Exercise » Here is a listing; work out how many of its lines contain the word "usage", and state only that number.
Extracted entries Block Start
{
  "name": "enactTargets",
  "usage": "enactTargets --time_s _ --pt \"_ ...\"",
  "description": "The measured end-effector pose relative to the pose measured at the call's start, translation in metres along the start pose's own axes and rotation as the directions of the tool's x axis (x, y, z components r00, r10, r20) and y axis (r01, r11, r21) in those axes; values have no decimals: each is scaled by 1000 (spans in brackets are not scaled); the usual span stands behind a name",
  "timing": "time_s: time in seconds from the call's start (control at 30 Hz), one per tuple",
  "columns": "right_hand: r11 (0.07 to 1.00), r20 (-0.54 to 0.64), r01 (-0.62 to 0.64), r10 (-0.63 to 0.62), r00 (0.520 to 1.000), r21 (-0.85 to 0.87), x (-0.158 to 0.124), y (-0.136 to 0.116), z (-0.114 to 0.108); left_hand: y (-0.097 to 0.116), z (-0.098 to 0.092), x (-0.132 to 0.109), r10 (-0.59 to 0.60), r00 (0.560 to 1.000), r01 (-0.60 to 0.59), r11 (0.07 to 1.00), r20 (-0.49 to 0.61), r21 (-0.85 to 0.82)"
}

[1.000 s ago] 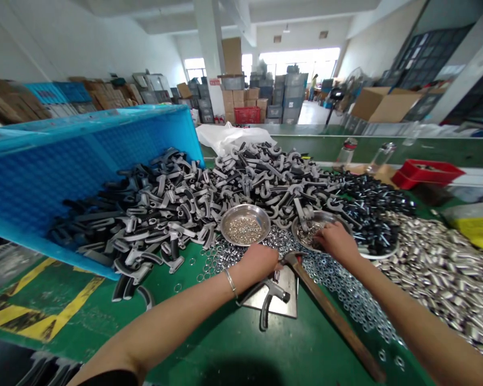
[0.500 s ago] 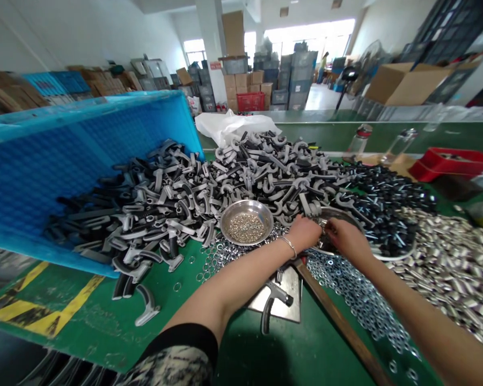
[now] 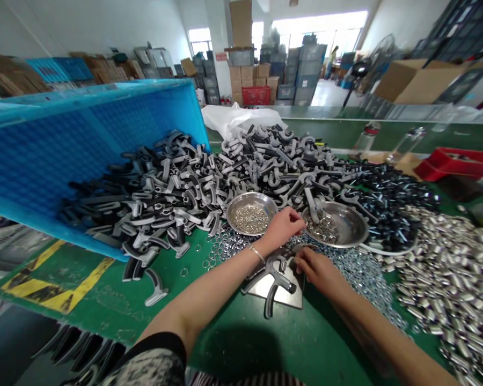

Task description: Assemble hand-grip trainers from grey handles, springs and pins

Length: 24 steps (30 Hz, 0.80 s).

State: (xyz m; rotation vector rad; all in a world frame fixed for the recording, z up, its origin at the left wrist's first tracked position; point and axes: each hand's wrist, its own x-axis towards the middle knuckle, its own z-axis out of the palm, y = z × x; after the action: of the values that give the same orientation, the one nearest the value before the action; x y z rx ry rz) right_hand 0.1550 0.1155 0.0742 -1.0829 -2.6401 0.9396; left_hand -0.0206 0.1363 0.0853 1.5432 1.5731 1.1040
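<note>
My left hand (image 3: 282,229) is between two metal bowls, its thumb and fingertips pinched together; whatever they hold is too small to make out. Lower down, my right hand (image 3: 316,268) has its fingers closed beside a small spring (image 3: 283,265), and what lies in them is hidden. The spring stands at a grey-and-black handle piece (image 3: 280,281) on a flat metal plate (image 3: 290,300). Near my left hand, one bowl (image 3: 230,215) holds tiny brass-coloured parts. The other bowl (image 3: 356,228) contains small metal pieces, with a grey handle part leaning in it.
Grey-and-black handle parts (image 3: 261,161) are heaped across the bench and spill from a blue crate (image 3: 104,120). Metal rings and nuts (image 3: 366,281) surround the plate. Silver cylinders (image 3: 446,268) and black-headed screws (image 3: 394,193) lie at right, with a red tray (image 3: 456,165) behind.
Both hands have left the right-hand bowl. The left has moved left, while the right has come down beside the plate. The view has shifted slightly.
</note>
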Motion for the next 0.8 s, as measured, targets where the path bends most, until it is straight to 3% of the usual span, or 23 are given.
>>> enactTargets --time_s 0.07,0.17,0.33,0.4,0.5,0.67,0.8 --pt "998 -8 -7 7 1000 -65 7 -2 9 -10 -24 -36 -55 998 46 982 -43 -182" --pt "989 -4 -26 25 1000 -146 17 0 10 -30 -54 -92 -149 986 128 963 -74 -238" --pt "945 26 -20 31 999 -326 22 -2 7 -55 -74 -151 -384 921 321 841 -62 -436" --pt "917 44 1 18 999 -399 23 -8 7 -55 -73 -158 -416 907 347 823 -62 -449" --pt "869 84 57 -18 996 -492 31 -20 9 -48 -63 -157 -368 927 329 890 -72 -317" --pt "817 135 124 -57 989 -563 35 -33 3 -38 -34 -143 -78 989 87 994 -127 69" --pt "754 -5 -55 69 998 -654 11 -11 -10 -39 -19 -135 12 995 16 962 -101 271"
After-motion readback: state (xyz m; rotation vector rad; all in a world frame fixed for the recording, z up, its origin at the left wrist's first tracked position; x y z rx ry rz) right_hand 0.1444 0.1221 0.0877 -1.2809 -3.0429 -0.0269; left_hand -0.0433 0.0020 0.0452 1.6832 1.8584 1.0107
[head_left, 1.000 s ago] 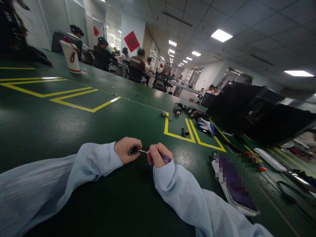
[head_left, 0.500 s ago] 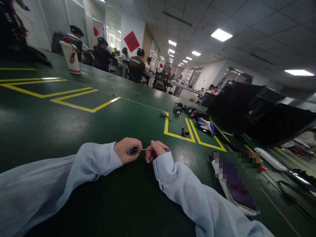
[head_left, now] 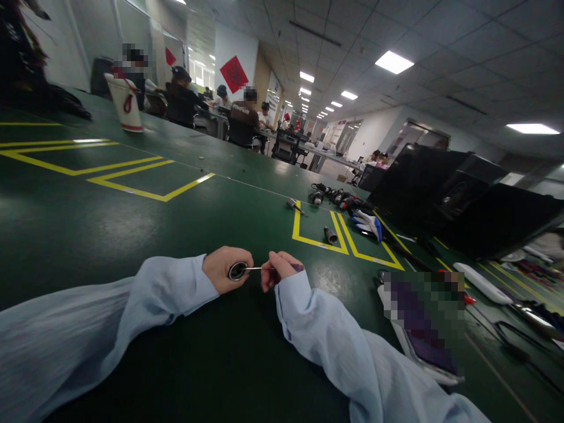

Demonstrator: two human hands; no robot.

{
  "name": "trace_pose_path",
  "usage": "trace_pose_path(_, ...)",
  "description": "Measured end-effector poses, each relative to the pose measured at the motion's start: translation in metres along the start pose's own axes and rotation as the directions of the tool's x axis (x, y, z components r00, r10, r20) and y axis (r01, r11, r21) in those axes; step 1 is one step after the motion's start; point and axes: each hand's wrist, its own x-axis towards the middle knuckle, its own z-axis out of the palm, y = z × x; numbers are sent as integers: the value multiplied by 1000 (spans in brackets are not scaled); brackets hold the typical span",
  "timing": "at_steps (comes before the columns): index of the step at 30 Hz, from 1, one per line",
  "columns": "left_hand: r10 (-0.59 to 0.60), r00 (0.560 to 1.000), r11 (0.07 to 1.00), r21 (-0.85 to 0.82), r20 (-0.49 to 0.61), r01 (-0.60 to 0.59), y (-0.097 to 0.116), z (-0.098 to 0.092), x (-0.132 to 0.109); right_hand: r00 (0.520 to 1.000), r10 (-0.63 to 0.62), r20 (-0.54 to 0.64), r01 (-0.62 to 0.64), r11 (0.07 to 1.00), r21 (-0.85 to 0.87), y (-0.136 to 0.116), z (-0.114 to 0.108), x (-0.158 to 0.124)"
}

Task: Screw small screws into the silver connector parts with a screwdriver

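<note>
Left grip [head_left: 224,269] clasps round part [head_left: 238,271] — right grip [head_left: 279,269] clasps screwdriver [head_left: 254,268] — horizontal, tip left

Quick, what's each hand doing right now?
Left hand: closed on a round metal part.
Right hand: closed on a thin tool, tip at the part.

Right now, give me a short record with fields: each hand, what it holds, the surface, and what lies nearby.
Left hand: closed round a round metal part, resting on the table
Right hand: pinching a thin tool with a purple handle, tip at the part
Surface: green table with yellow lines
Nearby: metal cylinder inside a yellow box; gloves beyond it
Far left: white cup
</note>
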Motion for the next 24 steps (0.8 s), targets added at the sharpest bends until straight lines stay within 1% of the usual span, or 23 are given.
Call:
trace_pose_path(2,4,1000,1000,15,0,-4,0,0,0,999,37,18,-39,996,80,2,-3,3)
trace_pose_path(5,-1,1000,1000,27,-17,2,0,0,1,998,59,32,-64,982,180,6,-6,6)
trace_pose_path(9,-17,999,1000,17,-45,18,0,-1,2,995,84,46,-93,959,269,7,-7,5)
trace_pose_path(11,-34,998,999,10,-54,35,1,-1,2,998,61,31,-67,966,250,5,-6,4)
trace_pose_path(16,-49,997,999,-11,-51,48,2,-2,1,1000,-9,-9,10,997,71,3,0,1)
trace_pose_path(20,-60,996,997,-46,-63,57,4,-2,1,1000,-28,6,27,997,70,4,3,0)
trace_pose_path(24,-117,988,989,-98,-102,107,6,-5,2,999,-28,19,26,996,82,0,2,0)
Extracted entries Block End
Response to the task » 2